> _Task prompt_: All of the data below should be written out exactly.

Given information Start Marker

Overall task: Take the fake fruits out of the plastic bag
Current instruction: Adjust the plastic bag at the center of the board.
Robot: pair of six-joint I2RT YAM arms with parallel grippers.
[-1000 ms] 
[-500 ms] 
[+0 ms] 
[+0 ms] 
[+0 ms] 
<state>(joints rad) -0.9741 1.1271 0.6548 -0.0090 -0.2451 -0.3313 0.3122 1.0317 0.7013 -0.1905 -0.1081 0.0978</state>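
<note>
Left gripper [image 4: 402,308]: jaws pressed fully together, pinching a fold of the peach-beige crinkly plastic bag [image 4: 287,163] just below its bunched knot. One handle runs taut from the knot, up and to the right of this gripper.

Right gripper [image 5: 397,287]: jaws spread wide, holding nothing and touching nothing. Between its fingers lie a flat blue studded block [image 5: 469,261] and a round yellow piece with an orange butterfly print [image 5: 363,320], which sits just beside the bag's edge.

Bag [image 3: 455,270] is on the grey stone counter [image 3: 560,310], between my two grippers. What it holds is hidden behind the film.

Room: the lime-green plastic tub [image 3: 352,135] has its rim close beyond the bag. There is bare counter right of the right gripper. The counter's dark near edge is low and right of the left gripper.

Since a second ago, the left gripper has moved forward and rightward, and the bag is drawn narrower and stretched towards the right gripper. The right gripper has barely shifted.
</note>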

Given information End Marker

> _Task response_:
Overall task: Take the fake fruits out of the plastic bag
Current instruction: Adjust the plastic bag at the center of the board.
Robot: pair of six-joint I2RT YAM arms with parallel grippers.
[-1000 ms] 
[-500 ms] 
[+0 ms] 
[+0 ms] 
[+0 ms] 
<state>(joints rad) -0.9741 1.1271 0.6548 -0.0090 -0.2451 -0.3313 0.3122 1.0317 0.7013 -0.1905 -0.1081 0.0978</state>
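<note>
Left gripper [image 4: 402,308]: jaws pressed fully together, pinching a fold of the peach-beige crinkly plastic bag [image 4: 287,163] just below its bunched knot. One handle runs taut from the knot, up and to the right of this gripper.

Right gripper [image 5: 397,287]: jaws spread wide, holding nothing and touching nothing. Between its fingers lie a flat blue studded block [image 5: 469,261] and a round yellow piece with an orange butterfly print [image 5: 363,320], which sits just beside the bag's edge.

Bag [image 3: 455,270] is on the grey stone counter [image 3: 560,310], between my two grippers. What it holds is hidden behind the film.

Room: the lime-green plastic tub [image 3: 352,135] has its rim close beyond the bag. There is bare counter right of the right gripper. The counter's dark near edge is low and right of the left gripper.

Since a second ago, the left gripper has moved forward and rightward, and the bag is drawn narrower and stretched towards the right gripper. The right gripper has barely shifted.
</note>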

This output requires nothing more.